- [TASK BRIEF]: Please write out word for word the opening lines of the material, including the line with "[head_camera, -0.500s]" as the last.

- [DATASET CONTENT]:
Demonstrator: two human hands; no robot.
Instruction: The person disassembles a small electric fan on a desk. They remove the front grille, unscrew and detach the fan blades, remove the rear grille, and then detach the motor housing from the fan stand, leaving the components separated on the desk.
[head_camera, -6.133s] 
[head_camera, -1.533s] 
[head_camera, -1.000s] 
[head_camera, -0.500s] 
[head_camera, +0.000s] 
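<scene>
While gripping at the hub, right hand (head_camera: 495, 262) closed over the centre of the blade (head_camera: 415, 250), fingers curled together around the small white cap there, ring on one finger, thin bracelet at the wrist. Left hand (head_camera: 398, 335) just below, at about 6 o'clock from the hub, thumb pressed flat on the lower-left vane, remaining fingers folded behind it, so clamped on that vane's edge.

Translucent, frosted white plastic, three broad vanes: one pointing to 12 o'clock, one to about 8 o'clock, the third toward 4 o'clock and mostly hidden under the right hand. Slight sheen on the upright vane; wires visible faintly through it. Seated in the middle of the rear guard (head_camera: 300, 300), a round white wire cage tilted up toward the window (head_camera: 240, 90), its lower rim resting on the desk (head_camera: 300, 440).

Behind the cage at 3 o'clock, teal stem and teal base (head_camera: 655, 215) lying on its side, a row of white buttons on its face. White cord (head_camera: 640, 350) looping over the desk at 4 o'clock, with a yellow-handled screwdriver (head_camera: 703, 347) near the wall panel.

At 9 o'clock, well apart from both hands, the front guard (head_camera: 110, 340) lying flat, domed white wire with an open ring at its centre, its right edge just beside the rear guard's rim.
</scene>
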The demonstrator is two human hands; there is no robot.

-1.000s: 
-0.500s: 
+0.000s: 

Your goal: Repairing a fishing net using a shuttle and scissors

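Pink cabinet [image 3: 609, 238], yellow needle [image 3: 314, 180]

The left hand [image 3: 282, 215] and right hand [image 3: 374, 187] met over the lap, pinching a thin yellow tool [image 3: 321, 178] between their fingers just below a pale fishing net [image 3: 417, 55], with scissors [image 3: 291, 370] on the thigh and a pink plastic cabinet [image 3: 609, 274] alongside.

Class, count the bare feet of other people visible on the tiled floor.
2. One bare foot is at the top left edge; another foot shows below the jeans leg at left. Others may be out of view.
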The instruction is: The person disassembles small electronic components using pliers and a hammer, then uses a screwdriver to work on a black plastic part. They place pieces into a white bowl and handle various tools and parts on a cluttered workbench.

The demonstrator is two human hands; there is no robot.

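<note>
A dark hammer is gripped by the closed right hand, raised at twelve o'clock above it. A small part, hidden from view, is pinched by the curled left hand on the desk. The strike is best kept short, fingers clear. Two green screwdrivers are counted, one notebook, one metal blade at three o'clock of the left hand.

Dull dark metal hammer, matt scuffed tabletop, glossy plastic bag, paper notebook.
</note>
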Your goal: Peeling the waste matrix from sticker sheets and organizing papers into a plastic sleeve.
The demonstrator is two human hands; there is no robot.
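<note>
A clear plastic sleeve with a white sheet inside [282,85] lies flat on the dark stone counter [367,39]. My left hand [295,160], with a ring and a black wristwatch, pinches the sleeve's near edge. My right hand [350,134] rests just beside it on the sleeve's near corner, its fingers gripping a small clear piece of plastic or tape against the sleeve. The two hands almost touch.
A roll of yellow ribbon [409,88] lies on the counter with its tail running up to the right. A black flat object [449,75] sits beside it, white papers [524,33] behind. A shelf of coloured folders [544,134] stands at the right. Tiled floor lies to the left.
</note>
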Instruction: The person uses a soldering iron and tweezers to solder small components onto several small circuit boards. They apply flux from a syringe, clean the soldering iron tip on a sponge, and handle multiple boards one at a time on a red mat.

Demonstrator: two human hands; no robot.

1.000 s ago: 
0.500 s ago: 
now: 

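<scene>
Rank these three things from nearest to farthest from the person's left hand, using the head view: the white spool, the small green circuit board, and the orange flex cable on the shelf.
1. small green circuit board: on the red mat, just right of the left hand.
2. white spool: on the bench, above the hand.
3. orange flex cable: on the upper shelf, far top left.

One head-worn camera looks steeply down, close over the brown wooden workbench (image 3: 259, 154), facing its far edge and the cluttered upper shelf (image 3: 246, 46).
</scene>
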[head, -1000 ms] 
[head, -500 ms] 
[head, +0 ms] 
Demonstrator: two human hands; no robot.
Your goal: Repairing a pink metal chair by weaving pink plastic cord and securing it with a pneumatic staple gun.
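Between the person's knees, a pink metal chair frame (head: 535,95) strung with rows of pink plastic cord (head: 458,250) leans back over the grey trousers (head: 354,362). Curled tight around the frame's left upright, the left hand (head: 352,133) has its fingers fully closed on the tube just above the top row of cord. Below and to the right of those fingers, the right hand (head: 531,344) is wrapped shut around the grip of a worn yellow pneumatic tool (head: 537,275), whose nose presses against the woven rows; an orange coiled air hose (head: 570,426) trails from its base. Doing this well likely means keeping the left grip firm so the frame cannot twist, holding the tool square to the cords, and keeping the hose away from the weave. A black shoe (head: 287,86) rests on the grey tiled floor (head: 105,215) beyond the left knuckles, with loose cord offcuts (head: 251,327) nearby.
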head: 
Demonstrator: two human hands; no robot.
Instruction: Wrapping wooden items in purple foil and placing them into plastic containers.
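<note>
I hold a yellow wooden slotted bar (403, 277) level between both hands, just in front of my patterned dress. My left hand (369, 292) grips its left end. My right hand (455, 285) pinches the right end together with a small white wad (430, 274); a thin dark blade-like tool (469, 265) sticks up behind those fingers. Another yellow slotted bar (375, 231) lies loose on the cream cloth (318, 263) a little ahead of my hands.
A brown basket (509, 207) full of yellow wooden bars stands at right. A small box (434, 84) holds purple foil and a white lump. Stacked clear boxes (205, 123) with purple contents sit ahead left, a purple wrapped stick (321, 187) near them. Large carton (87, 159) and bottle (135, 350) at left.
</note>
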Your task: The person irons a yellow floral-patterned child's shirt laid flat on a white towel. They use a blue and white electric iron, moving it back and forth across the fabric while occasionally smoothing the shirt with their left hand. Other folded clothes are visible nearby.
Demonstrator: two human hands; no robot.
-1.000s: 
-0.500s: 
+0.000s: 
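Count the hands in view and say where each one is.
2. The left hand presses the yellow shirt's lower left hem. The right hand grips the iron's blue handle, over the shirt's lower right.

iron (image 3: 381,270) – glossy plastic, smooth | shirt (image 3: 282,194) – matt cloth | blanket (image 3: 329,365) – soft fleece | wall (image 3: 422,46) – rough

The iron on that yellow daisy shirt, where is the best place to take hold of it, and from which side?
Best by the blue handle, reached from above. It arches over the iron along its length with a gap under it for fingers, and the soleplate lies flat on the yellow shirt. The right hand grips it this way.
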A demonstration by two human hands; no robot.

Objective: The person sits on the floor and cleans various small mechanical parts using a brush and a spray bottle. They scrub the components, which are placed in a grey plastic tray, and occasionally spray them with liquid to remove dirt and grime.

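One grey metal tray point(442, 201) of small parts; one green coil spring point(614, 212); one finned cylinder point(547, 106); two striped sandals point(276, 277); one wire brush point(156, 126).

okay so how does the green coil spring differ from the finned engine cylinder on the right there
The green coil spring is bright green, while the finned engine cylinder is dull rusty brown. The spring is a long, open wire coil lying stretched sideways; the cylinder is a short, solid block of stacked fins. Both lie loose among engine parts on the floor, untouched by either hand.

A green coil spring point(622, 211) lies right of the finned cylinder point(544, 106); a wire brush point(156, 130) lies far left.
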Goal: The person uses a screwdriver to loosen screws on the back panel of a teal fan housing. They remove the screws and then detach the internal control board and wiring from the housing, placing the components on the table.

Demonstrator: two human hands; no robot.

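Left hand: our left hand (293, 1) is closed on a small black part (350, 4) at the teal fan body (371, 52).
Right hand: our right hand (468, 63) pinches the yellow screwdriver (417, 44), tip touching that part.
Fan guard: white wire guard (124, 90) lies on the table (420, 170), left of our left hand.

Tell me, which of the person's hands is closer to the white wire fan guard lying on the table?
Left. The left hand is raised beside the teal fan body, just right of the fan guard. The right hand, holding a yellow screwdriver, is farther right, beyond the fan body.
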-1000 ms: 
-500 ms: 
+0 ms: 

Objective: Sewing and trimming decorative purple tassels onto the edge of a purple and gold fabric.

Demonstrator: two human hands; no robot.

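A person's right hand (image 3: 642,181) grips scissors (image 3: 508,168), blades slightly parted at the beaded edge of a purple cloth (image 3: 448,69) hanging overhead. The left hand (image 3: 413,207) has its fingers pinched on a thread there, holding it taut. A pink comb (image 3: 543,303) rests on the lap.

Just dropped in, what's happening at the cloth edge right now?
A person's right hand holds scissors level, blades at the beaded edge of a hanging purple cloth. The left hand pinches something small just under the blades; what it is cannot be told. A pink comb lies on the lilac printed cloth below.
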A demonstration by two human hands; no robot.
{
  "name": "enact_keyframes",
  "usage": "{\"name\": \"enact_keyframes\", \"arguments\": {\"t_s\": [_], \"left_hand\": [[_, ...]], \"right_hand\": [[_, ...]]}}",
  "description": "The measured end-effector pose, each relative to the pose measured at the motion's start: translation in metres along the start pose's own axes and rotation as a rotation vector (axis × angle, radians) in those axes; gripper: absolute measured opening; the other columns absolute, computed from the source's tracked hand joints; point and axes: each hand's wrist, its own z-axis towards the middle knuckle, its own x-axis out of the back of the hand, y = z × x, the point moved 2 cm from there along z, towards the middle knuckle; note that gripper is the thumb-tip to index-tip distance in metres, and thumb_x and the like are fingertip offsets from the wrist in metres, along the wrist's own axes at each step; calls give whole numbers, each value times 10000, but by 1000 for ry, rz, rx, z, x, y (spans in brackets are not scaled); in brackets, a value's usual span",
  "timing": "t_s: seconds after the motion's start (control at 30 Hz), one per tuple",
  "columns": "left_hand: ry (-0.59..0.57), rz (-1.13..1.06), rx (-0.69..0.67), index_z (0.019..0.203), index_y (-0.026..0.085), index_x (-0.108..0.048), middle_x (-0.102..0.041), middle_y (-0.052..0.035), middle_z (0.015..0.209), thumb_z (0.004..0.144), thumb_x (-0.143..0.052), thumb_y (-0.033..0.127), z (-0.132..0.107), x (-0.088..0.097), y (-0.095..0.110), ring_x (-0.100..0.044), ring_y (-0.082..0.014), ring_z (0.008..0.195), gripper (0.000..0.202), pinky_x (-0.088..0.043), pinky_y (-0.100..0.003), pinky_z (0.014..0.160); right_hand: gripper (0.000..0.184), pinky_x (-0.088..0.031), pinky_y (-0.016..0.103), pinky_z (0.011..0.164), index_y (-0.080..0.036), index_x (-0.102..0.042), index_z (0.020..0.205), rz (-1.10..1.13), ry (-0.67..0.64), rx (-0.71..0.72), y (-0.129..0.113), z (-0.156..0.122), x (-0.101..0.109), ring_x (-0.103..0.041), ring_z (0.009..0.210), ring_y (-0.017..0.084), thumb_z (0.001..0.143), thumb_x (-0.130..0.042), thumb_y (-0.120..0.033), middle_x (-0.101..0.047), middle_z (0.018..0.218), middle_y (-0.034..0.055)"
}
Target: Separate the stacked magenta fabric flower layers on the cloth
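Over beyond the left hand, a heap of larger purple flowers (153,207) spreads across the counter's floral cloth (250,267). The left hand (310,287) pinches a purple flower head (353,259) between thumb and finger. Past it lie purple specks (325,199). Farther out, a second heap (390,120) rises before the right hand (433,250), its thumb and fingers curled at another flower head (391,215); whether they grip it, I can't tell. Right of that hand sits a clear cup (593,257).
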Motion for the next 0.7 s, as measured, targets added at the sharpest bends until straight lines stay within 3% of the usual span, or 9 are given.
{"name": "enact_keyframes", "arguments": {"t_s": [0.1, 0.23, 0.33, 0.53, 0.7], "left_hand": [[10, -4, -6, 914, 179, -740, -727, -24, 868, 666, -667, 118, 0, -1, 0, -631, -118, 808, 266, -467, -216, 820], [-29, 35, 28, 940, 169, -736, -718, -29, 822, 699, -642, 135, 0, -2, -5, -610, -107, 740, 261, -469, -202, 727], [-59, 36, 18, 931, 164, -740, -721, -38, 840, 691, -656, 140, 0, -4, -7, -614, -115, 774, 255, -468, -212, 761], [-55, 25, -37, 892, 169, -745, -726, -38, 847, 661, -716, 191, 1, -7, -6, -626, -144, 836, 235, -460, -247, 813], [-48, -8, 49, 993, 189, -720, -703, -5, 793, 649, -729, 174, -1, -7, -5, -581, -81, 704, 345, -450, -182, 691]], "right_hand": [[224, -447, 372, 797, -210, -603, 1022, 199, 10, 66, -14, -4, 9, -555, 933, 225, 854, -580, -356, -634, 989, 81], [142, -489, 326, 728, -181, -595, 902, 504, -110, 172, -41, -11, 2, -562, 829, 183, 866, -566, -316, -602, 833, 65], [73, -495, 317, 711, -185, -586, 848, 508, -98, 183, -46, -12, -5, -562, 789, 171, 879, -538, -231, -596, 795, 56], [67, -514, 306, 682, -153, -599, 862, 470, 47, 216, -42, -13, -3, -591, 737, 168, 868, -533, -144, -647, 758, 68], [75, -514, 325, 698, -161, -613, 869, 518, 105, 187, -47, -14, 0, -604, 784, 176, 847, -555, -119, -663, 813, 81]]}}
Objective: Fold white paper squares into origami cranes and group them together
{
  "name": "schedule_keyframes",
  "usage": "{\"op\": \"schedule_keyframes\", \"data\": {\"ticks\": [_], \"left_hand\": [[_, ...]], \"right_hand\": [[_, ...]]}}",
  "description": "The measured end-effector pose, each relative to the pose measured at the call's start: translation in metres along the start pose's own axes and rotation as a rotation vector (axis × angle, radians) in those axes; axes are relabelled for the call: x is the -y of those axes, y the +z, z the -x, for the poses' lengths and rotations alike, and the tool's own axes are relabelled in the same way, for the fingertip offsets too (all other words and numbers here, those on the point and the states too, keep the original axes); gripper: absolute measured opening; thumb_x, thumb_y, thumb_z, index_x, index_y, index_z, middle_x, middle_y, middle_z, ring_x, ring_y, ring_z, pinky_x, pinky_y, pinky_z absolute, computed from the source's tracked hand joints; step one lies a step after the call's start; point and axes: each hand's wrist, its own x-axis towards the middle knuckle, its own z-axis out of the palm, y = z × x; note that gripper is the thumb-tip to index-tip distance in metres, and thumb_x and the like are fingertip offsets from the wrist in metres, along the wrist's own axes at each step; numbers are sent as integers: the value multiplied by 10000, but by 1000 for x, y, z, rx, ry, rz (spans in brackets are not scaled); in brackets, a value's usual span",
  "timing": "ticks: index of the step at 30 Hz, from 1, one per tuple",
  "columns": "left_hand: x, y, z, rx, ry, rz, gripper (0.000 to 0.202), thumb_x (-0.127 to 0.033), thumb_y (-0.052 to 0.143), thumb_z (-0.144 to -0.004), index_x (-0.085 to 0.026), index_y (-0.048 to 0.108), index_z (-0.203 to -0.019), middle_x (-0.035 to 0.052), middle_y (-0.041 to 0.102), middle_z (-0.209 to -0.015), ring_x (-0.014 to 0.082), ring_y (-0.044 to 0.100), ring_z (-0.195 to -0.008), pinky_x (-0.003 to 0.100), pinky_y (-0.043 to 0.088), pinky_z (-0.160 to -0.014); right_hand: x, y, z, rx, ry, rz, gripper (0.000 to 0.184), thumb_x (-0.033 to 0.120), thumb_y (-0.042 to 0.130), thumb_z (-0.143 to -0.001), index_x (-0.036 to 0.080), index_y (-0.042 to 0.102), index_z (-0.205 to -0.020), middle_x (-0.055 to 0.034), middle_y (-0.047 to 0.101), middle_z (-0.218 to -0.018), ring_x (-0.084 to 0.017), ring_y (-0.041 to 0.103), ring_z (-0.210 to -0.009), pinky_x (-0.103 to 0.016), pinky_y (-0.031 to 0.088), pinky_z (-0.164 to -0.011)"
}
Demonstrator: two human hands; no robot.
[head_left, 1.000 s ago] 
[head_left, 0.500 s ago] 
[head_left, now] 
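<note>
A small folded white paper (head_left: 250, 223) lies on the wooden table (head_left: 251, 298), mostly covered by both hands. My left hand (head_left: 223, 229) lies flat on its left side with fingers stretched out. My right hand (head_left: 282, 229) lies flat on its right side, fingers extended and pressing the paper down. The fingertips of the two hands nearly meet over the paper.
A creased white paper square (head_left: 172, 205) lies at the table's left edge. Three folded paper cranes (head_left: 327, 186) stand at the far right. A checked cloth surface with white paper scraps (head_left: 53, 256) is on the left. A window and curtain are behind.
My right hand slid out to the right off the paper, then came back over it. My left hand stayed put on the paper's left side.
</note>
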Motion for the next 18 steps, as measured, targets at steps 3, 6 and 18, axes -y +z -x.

- [OUTPUT OF THE TASK]:
Demonstrator: two human hands; no robot.
Instruction: The person disassembles a small electric fan on a desk. They remove the front grille, unscrew and detach the fan blades, remove the rear grille, and then detach the motor housing from the fan stand, leaving the components separated on the desk.
[head_camera, -6.133s] 
[head_camera, -1.533s] 
[head_camera, -1.000s] 
[head_camera, -0.500s] 

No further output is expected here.